Mods, feel free to delete this post.
My girlfriend and I have been talking about entering an open relationship the last 3 years. We’ve been together for 6 and had our ups and downs but we’ve been really solid the last two years. We love each other and I say our relationship is strong.
The last week, we’ve been laying ground rules for potentially opening up our relationship. We want to keep it very casual with other people.
Anyone willing to share their experience both good or bad?
I was, but we had different ideas of how serious our relationship was. She mostly stopped seeing other people aside from me, and then I realized I had really strong feelings for someone else and broke things off. I feel really awful about it ngl.
Isn't that a better outcome though? What would the normative formulation have been? After six months the relationship devolved into momentium and acrimony? Relationships ending is not a negative outcome. Relatinships going poorly is thr negative outcome.
I suppose you’re right. But it still made me feel like a monster when I told her I needed to end things and she sobbed because she could see us being together for the rest of our lives.
As it should. You are, I assume, a good person. So causing another person pain made you feel bad. That it is good. That is a risk we open ourselfs up to when we become involved with other people. You probably did nothing wrong.
In a perfect falgsc world there would be resupurces and rituals available to allow us to help people through pain like that. Under capitlaism where time is precious and resources are hard won it isn't easy for people to recieve the emotional labor they need. That isn't your fault.
Yeah. It’s almost like being a human with complicated emotions is difficult or something. And even under falgsc “I don’t share your feelings, I love someone else” will still suck.
I think I mostly said that.
No, it won't. Or at least not as bad. Pain is a sensation. It is created by your brain, that's why we can use medicine to change perceotion of it and stuff. Under falgsc where life is less stressful in general things like this would factually hurt less.
This presupposes that the relationship would've ended without any open relationship exploration.
In my particular case the relationship was never not open. And also I was already heavily considering ending things before I slept with my then-roommate-now-gf, that just cemented that I needed to.
Honestly the problem wasn’t the open, it was the difference in thoughts of what our relationship was.
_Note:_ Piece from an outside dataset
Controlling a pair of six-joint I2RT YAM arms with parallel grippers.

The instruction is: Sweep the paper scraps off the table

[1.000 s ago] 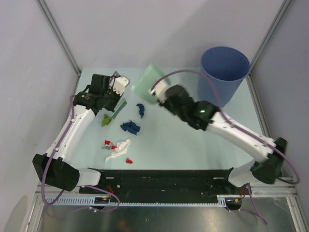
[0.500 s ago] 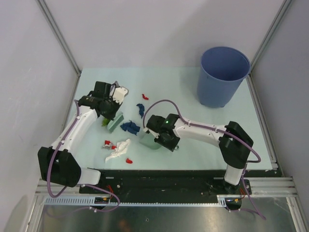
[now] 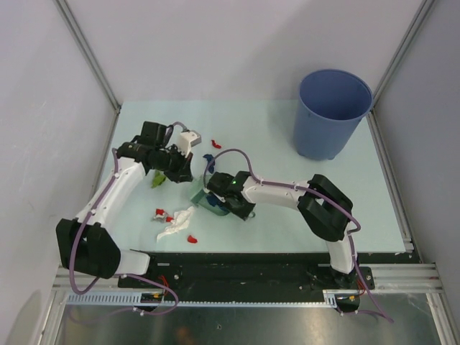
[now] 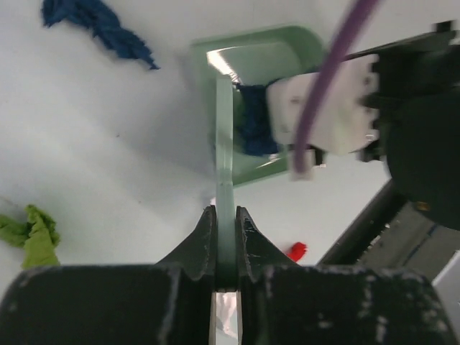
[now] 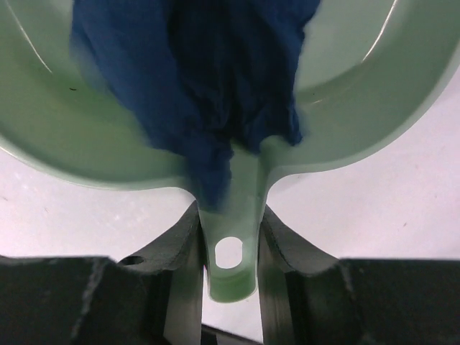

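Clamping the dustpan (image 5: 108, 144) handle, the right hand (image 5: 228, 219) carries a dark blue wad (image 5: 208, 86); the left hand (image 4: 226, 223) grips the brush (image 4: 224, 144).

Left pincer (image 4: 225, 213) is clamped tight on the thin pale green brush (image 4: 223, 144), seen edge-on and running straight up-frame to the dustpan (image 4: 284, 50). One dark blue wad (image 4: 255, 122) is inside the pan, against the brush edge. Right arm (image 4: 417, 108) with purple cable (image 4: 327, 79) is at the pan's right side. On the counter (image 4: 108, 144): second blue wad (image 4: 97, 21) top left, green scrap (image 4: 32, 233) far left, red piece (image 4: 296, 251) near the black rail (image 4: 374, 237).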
I thought we were basically friends with benefits and if we were together that presents as acting like a couple. She thought of us as a couple but sometimes we go on dates or sleep with other people.
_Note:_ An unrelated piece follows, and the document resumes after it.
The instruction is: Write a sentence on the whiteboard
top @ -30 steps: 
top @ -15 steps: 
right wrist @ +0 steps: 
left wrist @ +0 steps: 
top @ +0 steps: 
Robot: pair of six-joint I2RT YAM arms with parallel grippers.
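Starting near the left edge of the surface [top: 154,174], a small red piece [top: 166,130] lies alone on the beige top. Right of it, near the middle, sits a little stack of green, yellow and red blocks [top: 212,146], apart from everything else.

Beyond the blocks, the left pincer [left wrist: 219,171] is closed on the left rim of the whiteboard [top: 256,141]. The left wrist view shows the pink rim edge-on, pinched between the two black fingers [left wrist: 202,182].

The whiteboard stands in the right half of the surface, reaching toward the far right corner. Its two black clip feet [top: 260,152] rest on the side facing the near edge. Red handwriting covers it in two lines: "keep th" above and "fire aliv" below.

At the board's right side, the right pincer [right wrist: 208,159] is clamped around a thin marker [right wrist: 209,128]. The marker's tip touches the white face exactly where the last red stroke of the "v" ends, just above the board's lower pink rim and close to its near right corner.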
Opening up doesn't alter the fundamentals of a relationship. If you can comunicate well, or poorly, a bit of pleasant exercise isn't going to change that. People often make a mistale where they think the new context will change who they are and that very rarely happens.
What it does change is it raises the ammount of work you have to do to maintian relationships healthfully. So sometimes you don't have thre energy for that and that is a concern. That is part of why you see so many comfortable liberals in the lifestyle. The have the time and resources to do it.
We want to limit the time we see someone and only keep it to casual dates/hookups to try and prevent emotional connections but ah.
Can’t say that wouldn’t work. The person I slept with that I had feelings for was my roommate so that’s a whole other thing. Ultimately the problem wasn’t that we were open, it was that I just didn’t really have feelings for her.
Gotcha, still have very strong feelings for my gf.
Why? Getting feelings is the best part. Love is good. When you meet new people you get a flood of brain chemicals. It is called new relationship emergy. NRE because it is such a thing people feel a need to acronym it. It is fun, but it passes, and maybe you will still be into the person when it fades or maybe you won't. That's fine. It can be hard to adjust to seeing a partner have more fun with a new partner than you can give them. That is the point though, if you truely love the person you are happy you can allow them to have those great experiences and you share that. That new emotion is called compursion. It is like empathy except you are having it for your partner. So boomers fundamentally never created ways to teach us about it. That is a whole lot though, if it sounds like to much swinging or sex parties are perfectly valid and fun as well.